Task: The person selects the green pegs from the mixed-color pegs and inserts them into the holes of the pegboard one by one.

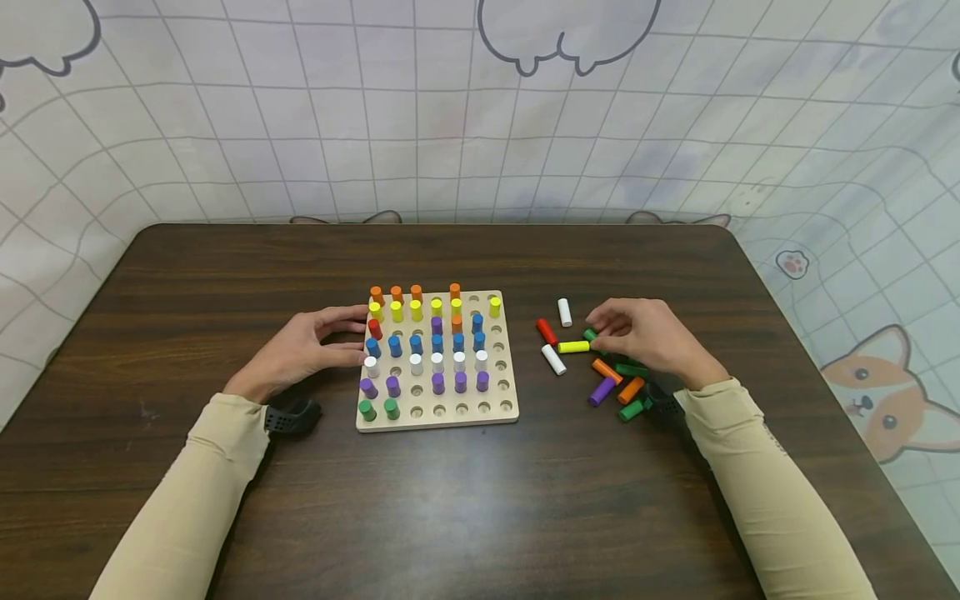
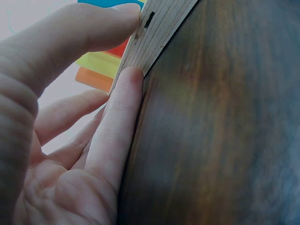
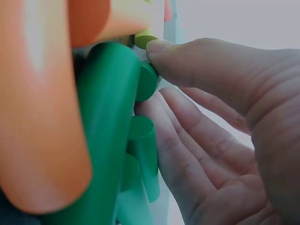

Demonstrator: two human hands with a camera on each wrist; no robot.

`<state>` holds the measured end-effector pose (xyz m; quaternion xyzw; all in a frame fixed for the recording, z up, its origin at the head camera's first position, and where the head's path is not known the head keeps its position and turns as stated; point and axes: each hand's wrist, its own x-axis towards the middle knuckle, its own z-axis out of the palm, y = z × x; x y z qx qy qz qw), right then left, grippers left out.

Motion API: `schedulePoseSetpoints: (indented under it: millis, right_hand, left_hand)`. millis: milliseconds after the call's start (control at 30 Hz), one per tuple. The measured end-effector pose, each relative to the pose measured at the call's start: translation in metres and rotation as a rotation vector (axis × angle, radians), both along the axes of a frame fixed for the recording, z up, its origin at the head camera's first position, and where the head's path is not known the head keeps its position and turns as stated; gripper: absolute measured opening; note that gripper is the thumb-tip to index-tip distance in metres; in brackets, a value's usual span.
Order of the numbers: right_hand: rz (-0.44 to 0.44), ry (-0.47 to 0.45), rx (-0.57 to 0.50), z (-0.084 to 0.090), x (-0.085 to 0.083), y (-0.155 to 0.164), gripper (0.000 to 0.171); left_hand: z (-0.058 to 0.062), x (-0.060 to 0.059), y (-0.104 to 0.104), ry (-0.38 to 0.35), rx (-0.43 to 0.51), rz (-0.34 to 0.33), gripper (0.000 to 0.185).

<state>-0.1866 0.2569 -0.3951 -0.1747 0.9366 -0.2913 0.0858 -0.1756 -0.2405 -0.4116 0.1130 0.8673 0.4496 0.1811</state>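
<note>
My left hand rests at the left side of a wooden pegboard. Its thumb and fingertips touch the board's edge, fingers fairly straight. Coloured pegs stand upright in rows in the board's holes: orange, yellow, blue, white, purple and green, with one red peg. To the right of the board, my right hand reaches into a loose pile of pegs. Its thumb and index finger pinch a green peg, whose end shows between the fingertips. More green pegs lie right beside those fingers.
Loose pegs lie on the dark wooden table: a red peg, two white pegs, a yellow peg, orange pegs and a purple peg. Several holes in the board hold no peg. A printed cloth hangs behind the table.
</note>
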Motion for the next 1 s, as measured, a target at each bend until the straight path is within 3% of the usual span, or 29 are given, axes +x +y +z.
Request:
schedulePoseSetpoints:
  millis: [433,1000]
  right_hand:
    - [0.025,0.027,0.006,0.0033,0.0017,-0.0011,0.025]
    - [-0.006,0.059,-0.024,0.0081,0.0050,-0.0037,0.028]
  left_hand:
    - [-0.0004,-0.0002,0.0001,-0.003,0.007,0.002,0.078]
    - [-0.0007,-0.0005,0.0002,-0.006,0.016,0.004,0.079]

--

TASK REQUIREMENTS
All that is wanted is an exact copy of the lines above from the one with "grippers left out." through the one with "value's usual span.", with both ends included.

FINISHED TASK
`<state>` holds the measured end-effector pose (xyz m; quaternion xyzw; all in a frame fixed for the recording, z up, its origin at the head camera's first position, and where the head's path is not known the head keeps its position and turns as stated; point and axes: each hand's wrist, its own x-axis towards the middle knuckle, its own z-axis out of the palm, y = z × x; x y z qx qy qz qw), right then left, grippers left out.

Motion API: `schedulePoseSetpoints: (indented under it: millis, right_hand, left_hand)`. millis: milliseconds after the call's start (control at 30 Hz), one per tuple. The measured end-effector pose, each relative to the pose measured at the call's start: translation in metres and rotation as a rotation vector (axis × angle, radians), both along the axes of a frame fixed for the recording, z up, its origin at the head camera's first position, and where the head's path is not known the head keeps its position and turns as stated; gripper: absolute measured opening; note that gripper is the thumb-tip to index-tip distance in metres; in brackets, a value's usual span.

This answer is now finished.